Passed away from cancer on November 28, 2021 at the age of 41, the American designer embodied, among other things, a hybrid creation at Louis Vuitton.
This is the only time he had cracked: on June 21, 2018, at the end of his first fashion show for Louis Vuitton, Virgil Abloh, 38 years old at the time, had let his tears flow. In the process, he had kissed Kanye West, with whom it all began a few years earlier. And then, Virgil Abloh let himself be carried away by the standing ovation of the guests and fashion school students in colored T-shirts, forming a huge rainbow in the gardens of the Palais-Royal. A rainbow in a nod to the Golden Wizard. “It’s a metaphor for change and how a world anchored in reality can open up to dreams. My role is to create a link between generations, to open a dialogue between the history of the house and new fans. They know that someone is there for them,” said this Chicago-born giant in his steady voice when we met him. The emotion aroused by his death at the age of 41, both on social networks and among his peers, is commensurate with this ambition and a personality as sunny as it was modest.

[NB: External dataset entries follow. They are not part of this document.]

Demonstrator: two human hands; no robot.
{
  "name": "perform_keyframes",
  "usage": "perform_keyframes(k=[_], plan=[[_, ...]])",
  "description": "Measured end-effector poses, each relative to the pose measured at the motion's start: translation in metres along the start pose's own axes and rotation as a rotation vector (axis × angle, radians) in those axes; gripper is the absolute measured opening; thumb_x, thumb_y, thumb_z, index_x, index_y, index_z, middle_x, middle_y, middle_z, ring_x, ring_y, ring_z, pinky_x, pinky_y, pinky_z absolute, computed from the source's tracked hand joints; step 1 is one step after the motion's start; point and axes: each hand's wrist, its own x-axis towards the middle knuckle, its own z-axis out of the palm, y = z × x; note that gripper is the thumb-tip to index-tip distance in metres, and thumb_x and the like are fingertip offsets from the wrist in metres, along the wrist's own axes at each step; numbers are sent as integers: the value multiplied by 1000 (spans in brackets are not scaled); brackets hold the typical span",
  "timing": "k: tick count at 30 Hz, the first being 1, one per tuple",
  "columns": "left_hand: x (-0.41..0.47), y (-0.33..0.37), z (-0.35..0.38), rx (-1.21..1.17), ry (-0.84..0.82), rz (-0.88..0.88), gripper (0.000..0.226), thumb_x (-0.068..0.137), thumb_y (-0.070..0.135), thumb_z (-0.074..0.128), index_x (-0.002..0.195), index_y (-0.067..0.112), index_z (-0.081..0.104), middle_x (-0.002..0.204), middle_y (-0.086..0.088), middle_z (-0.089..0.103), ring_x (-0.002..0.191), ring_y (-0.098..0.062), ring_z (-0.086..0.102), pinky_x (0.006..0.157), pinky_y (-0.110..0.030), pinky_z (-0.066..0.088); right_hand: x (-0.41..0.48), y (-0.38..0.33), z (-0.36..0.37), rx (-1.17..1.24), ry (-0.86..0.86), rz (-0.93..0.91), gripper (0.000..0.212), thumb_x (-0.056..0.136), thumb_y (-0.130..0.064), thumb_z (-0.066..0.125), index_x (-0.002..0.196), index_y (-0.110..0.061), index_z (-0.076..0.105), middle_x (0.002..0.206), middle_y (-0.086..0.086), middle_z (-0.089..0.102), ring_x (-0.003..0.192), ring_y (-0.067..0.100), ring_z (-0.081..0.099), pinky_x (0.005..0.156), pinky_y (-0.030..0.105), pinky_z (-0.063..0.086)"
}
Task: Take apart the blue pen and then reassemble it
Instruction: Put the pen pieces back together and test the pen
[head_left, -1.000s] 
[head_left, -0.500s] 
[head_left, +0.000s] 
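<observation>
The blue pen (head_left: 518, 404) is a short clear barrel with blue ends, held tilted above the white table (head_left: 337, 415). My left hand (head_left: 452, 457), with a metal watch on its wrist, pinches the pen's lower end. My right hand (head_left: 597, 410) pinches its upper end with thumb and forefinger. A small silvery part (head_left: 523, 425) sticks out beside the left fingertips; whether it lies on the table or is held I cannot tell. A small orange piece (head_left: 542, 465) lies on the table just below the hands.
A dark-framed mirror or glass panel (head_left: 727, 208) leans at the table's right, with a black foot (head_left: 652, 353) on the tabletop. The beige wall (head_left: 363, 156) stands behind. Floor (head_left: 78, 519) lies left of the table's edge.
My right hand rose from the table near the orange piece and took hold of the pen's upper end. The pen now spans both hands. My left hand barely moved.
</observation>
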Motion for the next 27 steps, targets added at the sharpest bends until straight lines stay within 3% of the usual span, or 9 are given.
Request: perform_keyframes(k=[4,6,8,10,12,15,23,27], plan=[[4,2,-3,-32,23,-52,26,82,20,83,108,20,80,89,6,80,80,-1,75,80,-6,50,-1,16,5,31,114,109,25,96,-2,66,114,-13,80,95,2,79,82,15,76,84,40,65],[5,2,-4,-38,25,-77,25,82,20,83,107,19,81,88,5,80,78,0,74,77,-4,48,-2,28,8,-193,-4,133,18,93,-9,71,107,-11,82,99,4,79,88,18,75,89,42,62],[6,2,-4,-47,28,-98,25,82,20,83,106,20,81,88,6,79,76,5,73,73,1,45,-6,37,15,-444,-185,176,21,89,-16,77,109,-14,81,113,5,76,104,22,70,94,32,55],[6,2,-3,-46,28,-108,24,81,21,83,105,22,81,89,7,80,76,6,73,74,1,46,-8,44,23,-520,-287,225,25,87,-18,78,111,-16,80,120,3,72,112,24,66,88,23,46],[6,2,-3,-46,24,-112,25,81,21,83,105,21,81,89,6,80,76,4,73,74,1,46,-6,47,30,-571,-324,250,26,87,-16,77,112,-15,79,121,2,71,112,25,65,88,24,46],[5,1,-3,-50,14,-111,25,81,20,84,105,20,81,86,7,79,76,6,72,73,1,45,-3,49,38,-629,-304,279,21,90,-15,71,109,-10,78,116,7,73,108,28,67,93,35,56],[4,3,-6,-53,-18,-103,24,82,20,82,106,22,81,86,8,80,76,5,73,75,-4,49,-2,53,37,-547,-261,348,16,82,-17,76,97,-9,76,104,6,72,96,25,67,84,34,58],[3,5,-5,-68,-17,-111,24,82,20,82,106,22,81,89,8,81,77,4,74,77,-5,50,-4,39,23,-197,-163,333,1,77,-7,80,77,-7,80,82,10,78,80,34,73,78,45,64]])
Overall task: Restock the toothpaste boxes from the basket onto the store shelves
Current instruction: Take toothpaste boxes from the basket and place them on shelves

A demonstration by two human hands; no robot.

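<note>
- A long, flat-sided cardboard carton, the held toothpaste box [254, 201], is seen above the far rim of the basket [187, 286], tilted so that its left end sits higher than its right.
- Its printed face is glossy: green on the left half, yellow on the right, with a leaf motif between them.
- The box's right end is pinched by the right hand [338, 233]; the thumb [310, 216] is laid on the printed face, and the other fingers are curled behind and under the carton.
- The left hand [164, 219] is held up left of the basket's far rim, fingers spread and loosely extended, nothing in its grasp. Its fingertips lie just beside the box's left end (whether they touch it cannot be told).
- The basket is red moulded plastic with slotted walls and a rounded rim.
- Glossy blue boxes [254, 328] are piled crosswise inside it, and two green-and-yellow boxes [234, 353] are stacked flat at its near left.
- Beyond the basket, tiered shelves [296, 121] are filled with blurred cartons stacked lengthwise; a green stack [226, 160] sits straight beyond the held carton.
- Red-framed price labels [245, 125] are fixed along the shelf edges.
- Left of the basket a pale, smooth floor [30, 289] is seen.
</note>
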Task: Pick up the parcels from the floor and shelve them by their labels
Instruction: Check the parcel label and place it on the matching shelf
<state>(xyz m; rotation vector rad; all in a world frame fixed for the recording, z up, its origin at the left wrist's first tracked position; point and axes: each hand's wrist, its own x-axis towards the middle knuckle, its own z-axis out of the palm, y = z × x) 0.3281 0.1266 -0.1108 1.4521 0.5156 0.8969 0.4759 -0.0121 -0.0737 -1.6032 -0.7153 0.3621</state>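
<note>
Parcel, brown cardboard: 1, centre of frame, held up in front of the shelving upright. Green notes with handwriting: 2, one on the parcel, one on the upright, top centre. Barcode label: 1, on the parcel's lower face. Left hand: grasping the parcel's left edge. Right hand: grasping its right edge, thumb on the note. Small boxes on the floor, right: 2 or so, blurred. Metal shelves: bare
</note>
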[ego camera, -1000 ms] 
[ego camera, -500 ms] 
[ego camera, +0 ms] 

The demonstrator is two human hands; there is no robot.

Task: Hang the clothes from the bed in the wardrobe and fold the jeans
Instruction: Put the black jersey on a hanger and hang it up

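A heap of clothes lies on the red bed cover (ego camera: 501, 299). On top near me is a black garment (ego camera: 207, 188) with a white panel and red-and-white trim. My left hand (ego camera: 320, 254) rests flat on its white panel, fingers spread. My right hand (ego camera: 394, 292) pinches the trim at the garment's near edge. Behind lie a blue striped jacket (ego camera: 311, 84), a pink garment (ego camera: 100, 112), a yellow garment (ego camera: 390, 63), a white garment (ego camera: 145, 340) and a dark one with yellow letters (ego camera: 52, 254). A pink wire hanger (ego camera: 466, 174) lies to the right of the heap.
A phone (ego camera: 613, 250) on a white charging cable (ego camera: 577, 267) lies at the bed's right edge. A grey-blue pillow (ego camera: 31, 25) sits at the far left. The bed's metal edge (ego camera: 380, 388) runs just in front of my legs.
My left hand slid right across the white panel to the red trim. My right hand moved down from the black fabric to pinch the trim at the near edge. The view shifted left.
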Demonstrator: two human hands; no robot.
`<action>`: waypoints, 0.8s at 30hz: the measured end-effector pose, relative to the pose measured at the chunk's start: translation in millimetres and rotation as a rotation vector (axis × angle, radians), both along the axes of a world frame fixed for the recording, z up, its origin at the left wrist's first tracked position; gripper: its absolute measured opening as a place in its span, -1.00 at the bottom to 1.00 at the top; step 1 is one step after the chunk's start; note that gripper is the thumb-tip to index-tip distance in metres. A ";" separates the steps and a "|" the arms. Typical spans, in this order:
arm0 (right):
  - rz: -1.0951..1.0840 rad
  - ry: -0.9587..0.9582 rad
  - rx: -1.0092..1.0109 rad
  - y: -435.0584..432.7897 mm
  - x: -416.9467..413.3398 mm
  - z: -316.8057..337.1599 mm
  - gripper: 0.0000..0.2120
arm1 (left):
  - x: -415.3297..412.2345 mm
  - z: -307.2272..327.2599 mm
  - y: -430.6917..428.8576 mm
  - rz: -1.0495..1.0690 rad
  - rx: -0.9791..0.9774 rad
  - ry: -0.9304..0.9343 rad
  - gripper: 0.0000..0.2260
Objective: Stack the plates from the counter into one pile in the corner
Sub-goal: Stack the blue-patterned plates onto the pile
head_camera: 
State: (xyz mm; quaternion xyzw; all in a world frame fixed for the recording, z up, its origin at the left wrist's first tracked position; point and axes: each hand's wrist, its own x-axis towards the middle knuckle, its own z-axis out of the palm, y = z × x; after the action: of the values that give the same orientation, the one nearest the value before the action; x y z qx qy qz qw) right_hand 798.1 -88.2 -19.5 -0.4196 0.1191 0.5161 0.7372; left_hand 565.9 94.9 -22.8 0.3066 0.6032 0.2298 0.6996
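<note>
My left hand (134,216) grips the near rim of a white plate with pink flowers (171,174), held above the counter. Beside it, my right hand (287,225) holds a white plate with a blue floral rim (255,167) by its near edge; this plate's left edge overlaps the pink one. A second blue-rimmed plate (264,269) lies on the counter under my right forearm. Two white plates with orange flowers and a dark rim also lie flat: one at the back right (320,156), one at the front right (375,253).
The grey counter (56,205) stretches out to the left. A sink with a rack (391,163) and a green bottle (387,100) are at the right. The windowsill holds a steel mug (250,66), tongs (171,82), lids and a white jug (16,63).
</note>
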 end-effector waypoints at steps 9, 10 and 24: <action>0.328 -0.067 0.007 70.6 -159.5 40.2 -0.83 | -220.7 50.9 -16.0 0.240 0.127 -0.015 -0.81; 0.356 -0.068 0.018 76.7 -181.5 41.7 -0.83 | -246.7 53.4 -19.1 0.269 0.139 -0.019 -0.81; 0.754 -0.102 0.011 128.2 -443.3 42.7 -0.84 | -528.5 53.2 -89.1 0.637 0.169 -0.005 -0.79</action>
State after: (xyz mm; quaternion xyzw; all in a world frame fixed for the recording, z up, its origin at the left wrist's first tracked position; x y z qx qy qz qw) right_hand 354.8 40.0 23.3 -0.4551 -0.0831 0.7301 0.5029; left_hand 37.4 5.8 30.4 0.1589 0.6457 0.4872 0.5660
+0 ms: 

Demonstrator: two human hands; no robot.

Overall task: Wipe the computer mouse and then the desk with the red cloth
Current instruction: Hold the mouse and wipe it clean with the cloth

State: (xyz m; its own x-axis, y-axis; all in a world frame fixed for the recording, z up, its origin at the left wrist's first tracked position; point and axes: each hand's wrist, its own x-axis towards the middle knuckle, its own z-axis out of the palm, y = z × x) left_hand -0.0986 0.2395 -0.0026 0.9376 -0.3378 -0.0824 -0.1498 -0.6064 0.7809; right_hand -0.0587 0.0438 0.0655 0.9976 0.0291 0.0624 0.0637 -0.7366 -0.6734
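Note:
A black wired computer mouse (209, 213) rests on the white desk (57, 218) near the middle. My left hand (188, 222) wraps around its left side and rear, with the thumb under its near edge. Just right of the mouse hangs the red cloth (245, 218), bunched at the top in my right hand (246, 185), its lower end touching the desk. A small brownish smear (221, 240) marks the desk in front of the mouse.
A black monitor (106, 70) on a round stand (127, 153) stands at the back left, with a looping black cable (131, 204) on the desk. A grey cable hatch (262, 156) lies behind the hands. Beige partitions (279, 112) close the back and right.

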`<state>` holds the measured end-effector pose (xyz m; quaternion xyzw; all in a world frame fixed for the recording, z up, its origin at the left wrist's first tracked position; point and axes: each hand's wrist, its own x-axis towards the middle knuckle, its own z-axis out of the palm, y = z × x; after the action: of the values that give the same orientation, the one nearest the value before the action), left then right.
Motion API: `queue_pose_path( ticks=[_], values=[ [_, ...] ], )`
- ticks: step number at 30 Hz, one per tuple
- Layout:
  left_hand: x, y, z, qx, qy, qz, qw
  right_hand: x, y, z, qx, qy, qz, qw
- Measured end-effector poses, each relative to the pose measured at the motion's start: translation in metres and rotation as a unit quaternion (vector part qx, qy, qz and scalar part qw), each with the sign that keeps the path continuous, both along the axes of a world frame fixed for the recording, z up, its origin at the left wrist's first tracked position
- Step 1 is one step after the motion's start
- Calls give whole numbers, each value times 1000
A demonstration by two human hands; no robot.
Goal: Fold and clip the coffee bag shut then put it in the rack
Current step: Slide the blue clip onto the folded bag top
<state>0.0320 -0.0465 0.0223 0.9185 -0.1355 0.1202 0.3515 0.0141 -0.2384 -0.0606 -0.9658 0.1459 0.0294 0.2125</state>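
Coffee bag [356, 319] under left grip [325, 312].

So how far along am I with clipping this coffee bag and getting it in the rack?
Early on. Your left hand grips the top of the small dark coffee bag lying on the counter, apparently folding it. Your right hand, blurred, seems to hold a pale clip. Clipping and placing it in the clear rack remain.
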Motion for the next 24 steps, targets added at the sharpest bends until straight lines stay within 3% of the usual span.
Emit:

Trained as an architect and designer, versatile in the expression of his talents, Virgil Abloh became the icon of an entire ultra-connected generation, constantly moving from one field of expression to another. He is both a DJ and a designer: his collaborations with Colette, Ikea (for furniture and carpets) or Evian (for bottles) are sold at a premium on the secondary market. On the fashion side, he has his own brand Off-White – with a buzz that sometimes turns into a riot during the shows and sneaker models that are snatched up – and in 2018 he became artistic director of the men’s universe of Louis Vuitton. There, he intends to create a new luxury, shaking up icons like the famous LV Monogram that he will emboss in bags or trunks that he will make flexible, like soft watches à la Dali – the man mastered as much the references of the cultural field where fashion draws its inspiration as the commercial imperatives of luxury, valuing the accessory. His modus operandi will always be Warholian, his studio looking like a Factory. All this with a very American sense of entertainment mixed with a delicate poetry: he will always create the event, transforming the Carreau du Temple into a field of flowers for Off-White, or imagining a dreamed Paris on the Ile de la Cité for Louis Vuitton.